# WHAT IS REQUIRED:
Only the lines from the one holding "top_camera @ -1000" through the end of the material are to be repeated, exactly and without pictures.

# STORED DATA:
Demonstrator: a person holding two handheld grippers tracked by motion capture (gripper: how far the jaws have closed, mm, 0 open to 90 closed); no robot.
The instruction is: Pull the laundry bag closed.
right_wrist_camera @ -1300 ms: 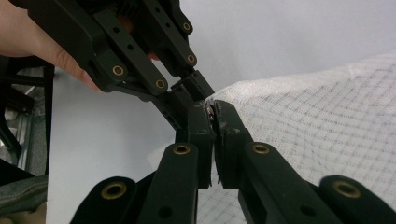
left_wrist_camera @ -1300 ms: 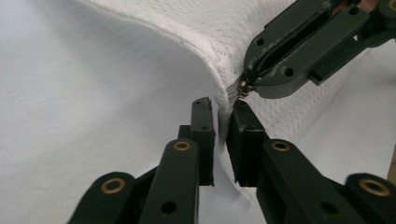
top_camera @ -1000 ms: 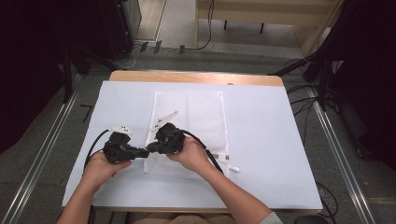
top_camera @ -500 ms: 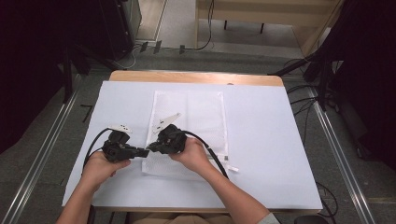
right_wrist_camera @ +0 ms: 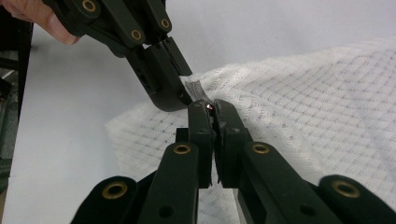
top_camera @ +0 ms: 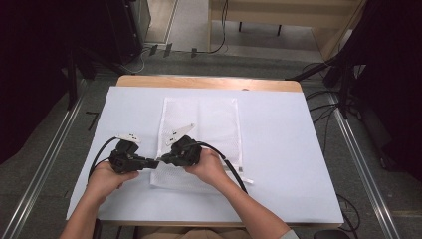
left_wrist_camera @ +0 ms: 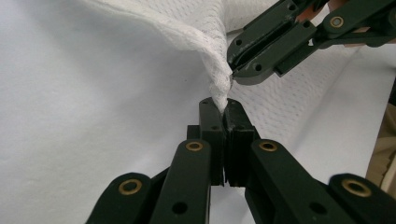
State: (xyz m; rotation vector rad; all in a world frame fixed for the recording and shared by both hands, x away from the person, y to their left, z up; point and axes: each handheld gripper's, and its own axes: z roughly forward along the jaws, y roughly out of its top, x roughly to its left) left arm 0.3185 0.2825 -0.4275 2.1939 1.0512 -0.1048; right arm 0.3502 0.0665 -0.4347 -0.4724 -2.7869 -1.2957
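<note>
White mesh bag (top_camera: 204, 134): lay flat on white-covered bench (top_camera: 278, 149), near-left edge pinched and lifted. Left tongs (left_wrist_camera: 223, 106): clenched on that edge. Right tongs (right_wrist_camera: 212, 108): clenched alongside, on same edge

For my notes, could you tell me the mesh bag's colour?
White mesh bag, clearest in the right gripper view.

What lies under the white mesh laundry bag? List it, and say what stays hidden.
Under the white mesh laundry bag lies the white table cover. Its near-left corner is lifted, pinched by the left gripper and right gripper. The bag's inside cannot be seen.
</note>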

# SOLVED PROBLEM:
top_camera @ -1000 ms: 
top_camera @ -500 ms: 
right_wrist_camera @ +0 ms: 
top_camera @ +0 ms: 
left_wrist_camera @ +0 ms: 
State: (xyz m; rotation vector rad; all in a world frame fixed for the recording and shared by both hands, x away from the person, y to their left, z up; point and axes: each handheld gripper's, and its own axes: z roughly forward along the jaws, y roughly out of its top, x roughly to its left) left arm 0.3185 0.2825 -0.4275 2.1939 1.0512 -0.1048; right arm 0.3502 0.0665 -0.4347 -0.4724 -2.7869 -1.2957
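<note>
White mesh bag (top_camera: 204, 134): lay flat on white-covered bench (top_camera: 278, 149), near-left edge pinched and lifted. Left tongs (left_wrist_camera: 223, 106): clenched on that edge. Right tongs (right_wrist_camera: 212, 108): clenched alongside, on same edge

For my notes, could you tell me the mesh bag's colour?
White mesh bag, clearest in the right gripper view.

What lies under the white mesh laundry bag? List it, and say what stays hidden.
Under the white mesh laundry bag lies the white table cover. Its near-left corner is lifted, pinched by the left gripper and right gripper. The bag's inside cannot be seen.
</note>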

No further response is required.